• Instructions to follow: Pull every line containing "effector" from the listing.

»»

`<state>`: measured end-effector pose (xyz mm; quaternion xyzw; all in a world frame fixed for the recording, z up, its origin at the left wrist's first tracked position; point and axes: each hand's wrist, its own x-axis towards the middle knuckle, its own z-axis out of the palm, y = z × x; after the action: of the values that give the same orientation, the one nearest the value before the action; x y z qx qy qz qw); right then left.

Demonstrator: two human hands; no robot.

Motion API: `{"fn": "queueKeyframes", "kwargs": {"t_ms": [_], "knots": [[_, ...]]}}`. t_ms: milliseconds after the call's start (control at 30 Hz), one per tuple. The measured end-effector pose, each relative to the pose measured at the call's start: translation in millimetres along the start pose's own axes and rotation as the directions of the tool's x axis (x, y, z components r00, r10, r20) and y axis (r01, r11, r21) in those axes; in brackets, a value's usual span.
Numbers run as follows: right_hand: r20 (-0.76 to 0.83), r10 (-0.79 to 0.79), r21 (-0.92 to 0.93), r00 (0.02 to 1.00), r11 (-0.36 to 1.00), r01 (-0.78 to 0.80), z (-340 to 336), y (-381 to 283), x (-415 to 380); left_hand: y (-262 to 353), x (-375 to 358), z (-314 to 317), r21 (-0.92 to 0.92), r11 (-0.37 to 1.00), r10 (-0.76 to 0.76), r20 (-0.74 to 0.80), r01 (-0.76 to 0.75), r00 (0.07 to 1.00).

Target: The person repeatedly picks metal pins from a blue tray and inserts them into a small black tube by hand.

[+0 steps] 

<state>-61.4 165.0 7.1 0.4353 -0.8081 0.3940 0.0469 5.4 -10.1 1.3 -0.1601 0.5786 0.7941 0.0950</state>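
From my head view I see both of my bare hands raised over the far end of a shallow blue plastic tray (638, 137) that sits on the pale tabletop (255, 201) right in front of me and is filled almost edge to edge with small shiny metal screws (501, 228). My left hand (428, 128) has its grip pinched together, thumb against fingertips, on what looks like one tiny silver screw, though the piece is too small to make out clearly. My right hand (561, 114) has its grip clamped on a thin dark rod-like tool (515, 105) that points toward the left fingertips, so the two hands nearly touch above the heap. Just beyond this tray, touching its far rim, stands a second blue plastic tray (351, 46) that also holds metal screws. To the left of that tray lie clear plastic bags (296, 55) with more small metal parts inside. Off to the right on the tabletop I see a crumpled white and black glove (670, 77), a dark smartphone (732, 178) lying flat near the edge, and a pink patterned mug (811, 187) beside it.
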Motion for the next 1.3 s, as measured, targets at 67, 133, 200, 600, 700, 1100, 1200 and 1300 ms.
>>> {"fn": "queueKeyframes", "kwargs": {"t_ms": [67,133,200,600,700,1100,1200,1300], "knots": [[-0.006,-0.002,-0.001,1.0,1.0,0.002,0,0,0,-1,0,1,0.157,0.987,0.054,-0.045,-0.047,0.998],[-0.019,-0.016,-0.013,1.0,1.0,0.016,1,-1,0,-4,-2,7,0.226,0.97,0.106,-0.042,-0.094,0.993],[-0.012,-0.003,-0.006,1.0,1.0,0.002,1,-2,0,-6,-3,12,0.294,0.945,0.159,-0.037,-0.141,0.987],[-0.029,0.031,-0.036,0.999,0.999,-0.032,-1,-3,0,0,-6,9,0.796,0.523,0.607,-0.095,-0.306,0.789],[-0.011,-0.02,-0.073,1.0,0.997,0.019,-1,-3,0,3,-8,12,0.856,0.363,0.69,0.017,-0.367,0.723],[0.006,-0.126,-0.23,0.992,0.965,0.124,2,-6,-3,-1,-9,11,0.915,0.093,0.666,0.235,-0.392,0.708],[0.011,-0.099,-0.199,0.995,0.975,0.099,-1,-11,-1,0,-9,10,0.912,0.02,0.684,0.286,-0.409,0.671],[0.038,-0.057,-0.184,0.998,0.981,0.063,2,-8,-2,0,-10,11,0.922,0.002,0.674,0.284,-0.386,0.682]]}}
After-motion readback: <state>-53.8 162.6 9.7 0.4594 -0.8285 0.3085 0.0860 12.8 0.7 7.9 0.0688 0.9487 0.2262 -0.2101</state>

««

• Written solution:
`<state>`: measured end-effector pose (xyz mm; quaternion xyzw; all in a world frame fixed for the recording, z up, its origin at the left wrist's first tracked position; point and axes: each hand's wrist, its own x-axis towards the middle knuckle, its own z-axis out of the palm, y = z × x; after the action: of the values that give the same orientation, the one nearest the value before the action; x y z qx qy qz qw); right then left.
Motion API: `{"fn": "queueKeyframes", "kwargs": {"t_ms": [_], "knots": [[_, ...]]}}`. t_ms: milliseconds after the call's start (control at 30 Hz), one per tuple. The measured end-effector pose, each relative to the pose measured at the call's start: translation in millimetres along the start pose's own axes and rotation as the directions of the tool's x axis (x, y, z components r00, r10, r20) and y axis (r01, r11, r21) in those axes; in brackets, a value's usual span.

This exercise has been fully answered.